Von Gregor Peter Schmitz, Washington
Das Weiße Haus bemüht sich, mögliche Verstimmungen über den bevorstehenden Deutschland-Blitzbesuch von Barack Obama zu zerstreuen. Auf die Frage, wieso der US-Präsident in der kommenden Woche Dresden und Buchenwald besuchen wolle und nicht Berlin, sagte Top-Berater Denis McDonough in der Nacht zu Samstag: "Der Präsident hat offensichtlich viel Respekt für Bundeskanzlerin Merkel. Bei ihren bisherigen Treffen war er beeindruckt von den Schilderungen ihrer Zeit in der ehemaligen DDR." Obama sehe daher seinen Besuch als Gelegenheit, den Wandel in dieser Region direkt zu erfahren.
Obama vor der Siegessäule 2008: Ist er noch verärgert über Merkels Weigerung, ihn damals vor dem Brandenburger Tor auftreten zu lassen?
Wieso Buchenwald ausgewählt wurde, dazu sagte der Berater: "Der Präsident wird das Konzentrationslager besuchen, um die schreckliche und unleugbare Tragödie des Holocaust zu unterstreichen - und um an die Anstrengungen so vieler zu erinnern, diese zu beenden. Darunter sein eigener Onkel." Obamas Großonkel Charles Payne hatte als junger US-Soldat bei der Befreiung des Buchenwald-Unterlagers Ohrdruf geholfen.
Nach SPIEGEL-Informationen löst die Reiseplanung des US-Präsidenten unter deutschen Politikern Verwunderung aus. Regierungsbeamte in Berlin haben den Eindruck, Obama lege in Deutschland nur einen Zwischenstopp zwischen seiner politisch brisanten Nahost-Rede am 4. Juni in Kairo und dem Besuch in Frankreich am 6. Juni ein. Dort empfängt Präsident Nicolas Sarkozy den Amerikaner sowohl in Paris als auch bei der Gedenkfeier zur Landung der Alliierten in der Normandie 1944. Dafür verlängerte das Weiße Haus entgegen der ersten Planung gar Obamas Reise um eine Nacht in der französischen Hauptstadt. Für Merkels Termintortur hat der Franzose nur Spott übrig. "Merkel kann den US-Präsidenten nicht einmal in der Hauptstadt empfangen", wird der Präsident zitiert.
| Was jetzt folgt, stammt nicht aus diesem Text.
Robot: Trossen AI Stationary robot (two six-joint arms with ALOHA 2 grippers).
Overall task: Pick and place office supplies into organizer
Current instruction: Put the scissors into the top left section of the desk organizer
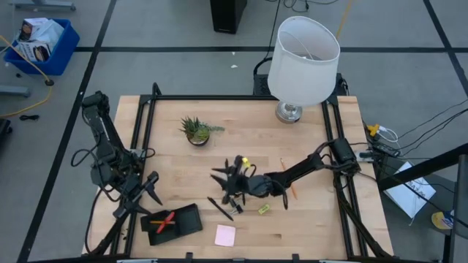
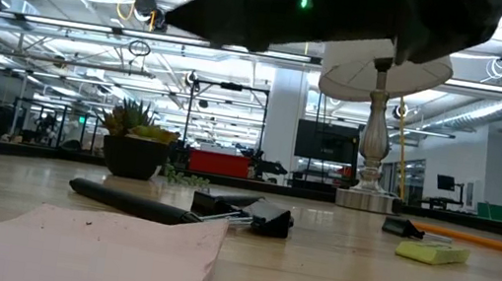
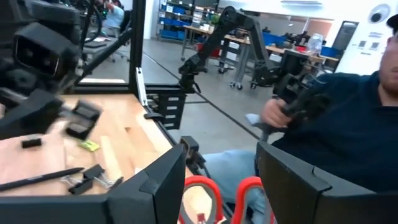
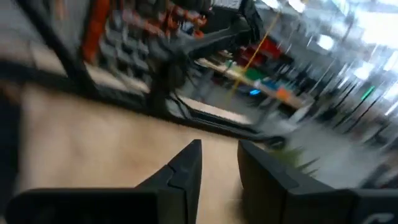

Offenbar blockte das Weiße Haus auch die bisherigen Wünsche der Bundesregierung ab, Obama möge sich an den Besuchsorten Dresden und Weimar öffentlichkeitswirksam an der Seite der Kanzlerin und der örtlichen Honoratioren zeigen - etwa bei Besuchen des Dresdner Zwingers oder der Weimarer Anna-Amalia-Bibliothek und einem Bad in der Menge. Obamas Protokollbeamte lehnten diese Ideen bei einer Vorausreise vor Pfingsten ab. Der Präsident wolle sich auf die Besuche in Buchenwald und dem US-Militärstützpunkt Landstuhl in Rheinland-Pfalz konzentrieren.
Obama hat jedoch ein Arbeitstreffen mit Merkel am 5. Juni in Dresden eingeplant. "Wir möchten bilaterale Themen mit unserem wichtigen Verbündeten Deutschland besprechen", sagte McDonough dazu. Denkbare Diskussionspunkte seien Afghanistan, die Vorbereitung des G-8-Treffens im Juli in Italien sowie die Nichtweiterverbreitung von Massenvernichtungswaffen.
Weshalb der US-Präsident während seiner Deutschland-Reise - im Gegensatz zu Frankreich - keinen Besuch in der Hauptstadt abstattet, ist Gegenstand heftiger Spekulationen. Manche US-Beobachter vermuten, er wolle sich kurz vor dem Beginn des deutschen Bundestagswahlkampfs einfach mit einem Staatsbesuch in Berlin zurückhalten. Andere vermuten, im Weißen Haus wirke die Verärgerung über Kanzlerin Merkels Widerstand gegen Obamas Auftritt als Präsidentschaftskandidat am Brandenburger Tor im Sommer 2008 nach.
Unbestritten ist jedoch, dass Obamas Rede an die muslimische Welt in Kairo am 4. Juni meistbeachteter Auftritt bei der Reise sein wird. Die Ansprache soll in einer Universität der ägyptischen Hauptstadt stattfinden und sich auch um den Nahost-Friedensprozess drehen. "Diese Rede ist ein wichtiger Teil der Bemühungen des Präsidenten um eine neue Beziehung mit der muslimischen Welt", sagte McDonough.